## WORK INSTRUCTION
Retype exactly what runs from the first line of the data to the line with "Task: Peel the", keeping both of those lines and skipping pictures.

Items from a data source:
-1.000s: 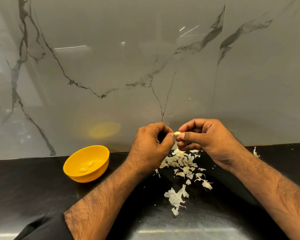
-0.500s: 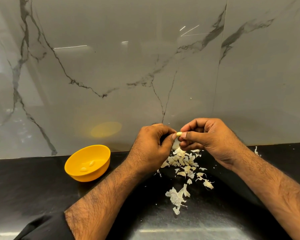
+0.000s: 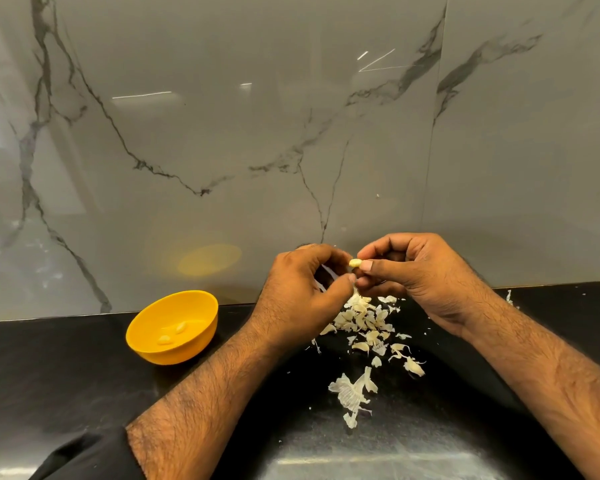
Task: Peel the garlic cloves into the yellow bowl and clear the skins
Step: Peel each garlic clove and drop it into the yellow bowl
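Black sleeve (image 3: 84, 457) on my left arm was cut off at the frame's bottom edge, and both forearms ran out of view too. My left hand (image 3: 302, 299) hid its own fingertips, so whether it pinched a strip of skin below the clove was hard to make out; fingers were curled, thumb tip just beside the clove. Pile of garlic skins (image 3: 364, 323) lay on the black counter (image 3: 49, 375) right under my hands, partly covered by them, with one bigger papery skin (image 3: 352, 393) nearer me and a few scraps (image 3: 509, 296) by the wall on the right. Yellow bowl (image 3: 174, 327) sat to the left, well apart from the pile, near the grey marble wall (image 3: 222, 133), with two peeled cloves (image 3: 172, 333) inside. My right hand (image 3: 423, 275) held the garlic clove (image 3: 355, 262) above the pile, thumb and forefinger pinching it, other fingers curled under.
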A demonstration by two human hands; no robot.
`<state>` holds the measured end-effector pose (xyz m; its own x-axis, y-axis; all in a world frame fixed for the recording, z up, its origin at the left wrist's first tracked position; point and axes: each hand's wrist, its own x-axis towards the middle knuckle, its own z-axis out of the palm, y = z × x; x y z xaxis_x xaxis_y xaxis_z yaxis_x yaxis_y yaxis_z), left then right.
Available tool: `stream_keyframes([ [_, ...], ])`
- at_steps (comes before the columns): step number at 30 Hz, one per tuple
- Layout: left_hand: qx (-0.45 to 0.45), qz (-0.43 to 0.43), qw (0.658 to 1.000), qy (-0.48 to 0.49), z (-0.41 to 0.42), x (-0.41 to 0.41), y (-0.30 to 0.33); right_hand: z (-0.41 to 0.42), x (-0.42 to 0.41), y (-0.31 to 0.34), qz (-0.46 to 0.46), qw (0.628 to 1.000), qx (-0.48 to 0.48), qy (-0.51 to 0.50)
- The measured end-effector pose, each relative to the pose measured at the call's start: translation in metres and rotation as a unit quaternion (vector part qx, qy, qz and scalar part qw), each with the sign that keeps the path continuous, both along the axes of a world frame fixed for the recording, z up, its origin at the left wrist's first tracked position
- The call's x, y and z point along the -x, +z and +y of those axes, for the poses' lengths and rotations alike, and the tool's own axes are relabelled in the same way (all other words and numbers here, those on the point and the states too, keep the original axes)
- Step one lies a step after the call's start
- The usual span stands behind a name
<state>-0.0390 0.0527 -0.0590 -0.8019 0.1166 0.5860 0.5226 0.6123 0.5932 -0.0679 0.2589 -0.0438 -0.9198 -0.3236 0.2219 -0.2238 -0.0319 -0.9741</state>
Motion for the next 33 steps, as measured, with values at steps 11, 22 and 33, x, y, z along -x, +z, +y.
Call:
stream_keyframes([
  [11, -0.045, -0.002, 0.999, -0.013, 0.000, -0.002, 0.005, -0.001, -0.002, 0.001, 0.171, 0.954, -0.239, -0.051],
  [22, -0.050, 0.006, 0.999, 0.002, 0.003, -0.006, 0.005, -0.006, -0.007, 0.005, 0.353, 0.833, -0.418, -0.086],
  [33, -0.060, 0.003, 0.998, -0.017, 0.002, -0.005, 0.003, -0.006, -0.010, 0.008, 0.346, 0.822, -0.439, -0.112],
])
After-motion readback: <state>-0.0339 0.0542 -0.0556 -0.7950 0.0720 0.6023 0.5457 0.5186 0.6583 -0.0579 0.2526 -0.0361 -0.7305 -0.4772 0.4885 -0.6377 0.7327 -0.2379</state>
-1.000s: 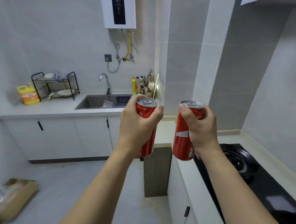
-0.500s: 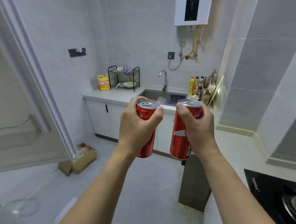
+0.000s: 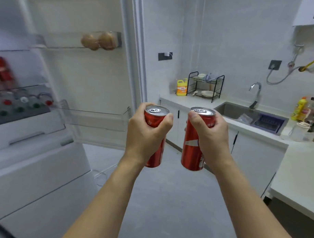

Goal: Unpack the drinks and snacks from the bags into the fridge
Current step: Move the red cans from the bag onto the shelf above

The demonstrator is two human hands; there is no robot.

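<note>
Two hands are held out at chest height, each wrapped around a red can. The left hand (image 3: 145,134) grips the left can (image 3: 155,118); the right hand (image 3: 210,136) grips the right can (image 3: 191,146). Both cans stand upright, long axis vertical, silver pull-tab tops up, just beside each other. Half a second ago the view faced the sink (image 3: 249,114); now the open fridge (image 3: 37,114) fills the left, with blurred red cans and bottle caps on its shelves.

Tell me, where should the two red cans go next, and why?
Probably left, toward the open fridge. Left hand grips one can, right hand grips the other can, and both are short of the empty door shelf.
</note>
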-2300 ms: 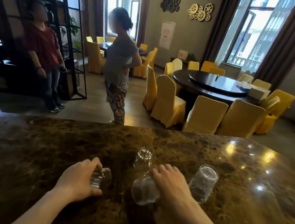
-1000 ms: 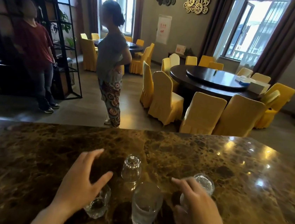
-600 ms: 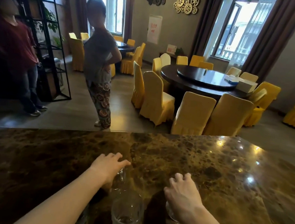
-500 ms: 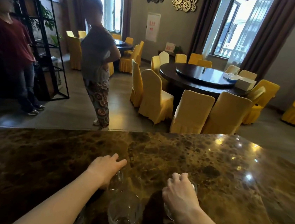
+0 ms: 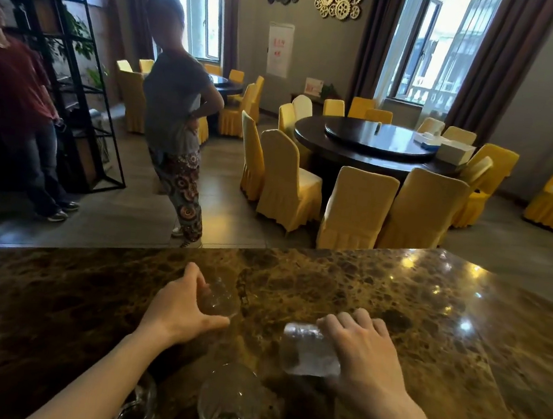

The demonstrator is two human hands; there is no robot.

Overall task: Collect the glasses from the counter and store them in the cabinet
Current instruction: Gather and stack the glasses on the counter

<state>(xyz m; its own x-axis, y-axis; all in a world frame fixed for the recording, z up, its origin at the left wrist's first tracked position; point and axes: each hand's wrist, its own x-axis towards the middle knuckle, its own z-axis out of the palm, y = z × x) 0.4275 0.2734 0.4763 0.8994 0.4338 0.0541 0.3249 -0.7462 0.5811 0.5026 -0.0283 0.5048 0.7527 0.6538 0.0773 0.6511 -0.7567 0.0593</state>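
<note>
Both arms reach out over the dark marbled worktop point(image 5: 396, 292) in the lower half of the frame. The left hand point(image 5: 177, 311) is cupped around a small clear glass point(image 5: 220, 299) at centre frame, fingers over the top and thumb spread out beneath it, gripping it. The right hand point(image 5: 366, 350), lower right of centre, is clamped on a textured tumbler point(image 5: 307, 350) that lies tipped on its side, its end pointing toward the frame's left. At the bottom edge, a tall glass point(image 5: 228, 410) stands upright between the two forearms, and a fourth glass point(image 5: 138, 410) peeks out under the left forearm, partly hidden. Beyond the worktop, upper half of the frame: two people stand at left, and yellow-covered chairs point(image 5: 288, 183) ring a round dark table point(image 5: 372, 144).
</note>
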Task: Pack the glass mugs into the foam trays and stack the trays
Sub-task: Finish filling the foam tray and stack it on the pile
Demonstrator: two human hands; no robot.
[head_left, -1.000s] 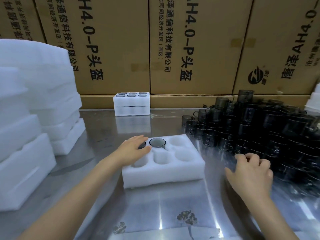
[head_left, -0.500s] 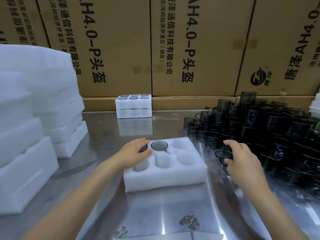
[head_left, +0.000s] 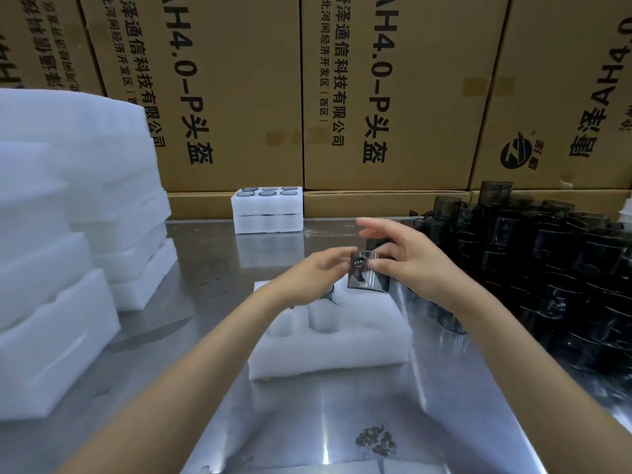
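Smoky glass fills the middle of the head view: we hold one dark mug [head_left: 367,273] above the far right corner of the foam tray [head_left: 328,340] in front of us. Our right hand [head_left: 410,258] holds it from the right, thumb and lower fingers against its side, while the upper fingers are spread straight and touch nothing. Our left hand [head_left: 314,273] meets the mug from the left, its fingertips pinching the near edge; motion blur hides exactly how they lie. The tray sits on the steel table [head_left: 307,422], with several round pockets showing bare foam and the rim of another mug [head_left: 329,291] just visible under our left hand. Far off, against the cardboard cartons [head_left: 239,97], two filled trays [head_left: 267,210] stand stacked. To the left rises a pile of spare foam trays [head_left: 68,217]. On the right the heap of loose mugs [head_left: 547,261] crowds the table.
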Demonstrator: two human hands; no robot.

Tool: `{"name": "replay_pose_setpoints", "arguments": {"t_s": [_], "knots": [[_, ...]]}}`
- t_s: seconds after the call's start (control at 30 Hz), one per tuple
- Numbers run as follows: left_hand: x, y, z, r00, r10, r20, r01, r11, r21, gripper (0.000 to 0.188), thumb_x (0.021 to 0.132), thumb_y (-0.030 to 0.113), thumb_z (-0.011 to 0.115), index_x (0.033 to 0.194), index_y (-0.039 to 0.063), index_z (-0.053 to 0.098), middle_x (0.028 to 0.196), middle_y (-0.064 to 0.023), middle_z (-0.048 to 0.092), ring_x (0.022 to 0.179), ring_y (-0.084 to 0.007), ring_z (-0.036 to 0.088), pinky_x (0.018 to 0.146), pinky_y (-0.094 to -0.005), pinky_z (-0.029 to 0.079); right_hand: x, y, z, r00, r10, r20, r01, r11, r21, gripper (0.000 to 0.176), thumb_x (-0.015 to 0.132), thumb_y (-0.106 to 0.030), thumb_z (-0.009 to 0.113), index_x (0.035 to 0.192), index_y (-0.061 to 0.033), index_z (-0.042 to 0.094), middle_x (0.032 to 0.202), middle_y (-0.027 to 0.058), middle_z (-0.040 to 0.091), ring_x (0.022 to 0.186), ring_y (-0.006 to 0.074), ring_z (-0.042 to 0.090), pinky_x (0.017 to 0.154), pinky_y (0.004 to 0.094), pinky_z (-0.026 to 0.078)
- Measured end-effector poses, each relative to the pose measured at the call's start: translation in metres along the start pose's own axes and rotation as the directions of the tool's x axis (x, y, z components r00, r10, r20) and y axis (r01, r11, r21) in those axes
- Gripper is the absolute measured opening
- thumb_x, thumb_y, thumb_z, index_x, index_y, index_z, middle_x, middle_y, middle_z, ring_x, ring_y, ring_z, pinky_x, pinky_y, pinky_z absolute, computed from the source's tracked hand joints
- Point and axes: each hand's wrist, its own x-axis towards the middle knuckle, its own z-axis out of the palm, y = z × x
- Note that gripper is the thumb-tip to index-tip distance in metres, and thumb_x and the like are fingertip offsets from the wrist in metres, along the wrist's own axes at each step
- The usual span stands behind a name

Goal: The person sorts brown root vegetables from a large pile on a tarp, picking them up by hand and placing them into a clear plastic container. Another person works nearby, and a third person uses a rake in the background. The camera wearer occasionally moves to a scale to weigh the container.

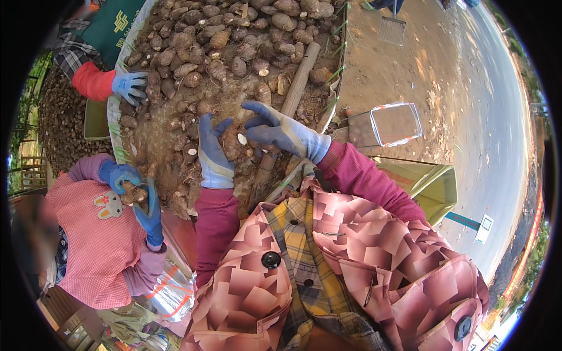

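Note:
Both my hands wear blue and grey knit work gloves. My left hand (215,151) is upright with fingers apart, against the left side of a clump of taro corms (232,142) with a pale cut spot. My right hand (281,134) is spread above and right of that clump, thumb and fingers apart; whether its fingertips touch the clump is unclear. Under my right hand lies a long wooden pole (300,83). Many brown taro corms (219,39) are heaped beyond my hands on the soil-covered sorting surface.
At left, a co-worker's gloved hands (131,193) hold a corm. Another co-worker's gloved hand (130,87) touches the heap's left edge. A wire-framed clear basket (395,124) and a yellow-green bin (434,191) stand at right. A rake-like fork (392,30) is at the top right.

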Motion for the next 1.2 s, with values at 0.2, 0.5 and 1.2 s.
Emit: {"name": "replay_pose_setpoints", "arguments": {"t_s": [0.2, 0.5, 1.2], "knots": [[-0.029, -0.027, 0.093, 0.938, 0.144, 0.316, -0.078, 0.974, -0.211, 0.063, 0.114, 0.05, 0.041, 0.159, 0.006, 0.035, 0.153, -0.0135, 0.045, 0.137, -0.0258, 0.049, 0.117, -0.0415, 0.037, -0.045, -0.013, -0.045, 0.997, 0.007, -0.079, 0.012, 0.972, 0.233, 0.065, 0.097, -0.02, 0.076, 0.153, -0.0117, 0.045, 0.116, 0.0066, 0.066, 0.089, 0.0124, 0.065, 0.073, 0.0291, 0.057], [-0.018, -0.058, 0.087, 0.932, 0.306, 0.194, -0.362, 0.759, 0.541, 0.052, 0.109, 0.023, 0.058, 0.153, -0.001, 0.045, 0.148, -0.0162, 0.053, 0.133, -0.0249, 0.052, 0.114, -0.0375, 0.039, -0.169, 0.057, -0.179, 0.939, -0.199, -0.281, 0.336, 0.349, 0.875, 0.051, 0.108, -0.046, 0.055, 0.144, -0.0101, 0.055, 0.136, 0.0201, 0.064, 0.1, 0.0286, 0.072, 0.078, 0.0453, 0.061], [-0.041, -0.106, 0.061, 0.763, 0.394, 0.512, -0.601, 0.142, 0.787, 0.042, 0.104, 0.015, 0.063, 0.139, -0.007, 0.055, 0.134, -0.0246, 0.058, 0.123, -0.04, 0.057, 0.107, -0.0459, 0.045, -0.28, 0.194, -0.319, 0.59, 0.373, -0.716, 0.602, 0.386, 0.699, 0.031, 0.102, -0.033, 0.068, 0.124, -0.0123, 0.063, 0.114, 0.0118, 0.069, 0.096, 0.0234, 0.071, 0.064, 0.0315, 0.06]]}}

## TASK SOLUTION
-1.000s: 
-0.500s: 
+0.000s: 
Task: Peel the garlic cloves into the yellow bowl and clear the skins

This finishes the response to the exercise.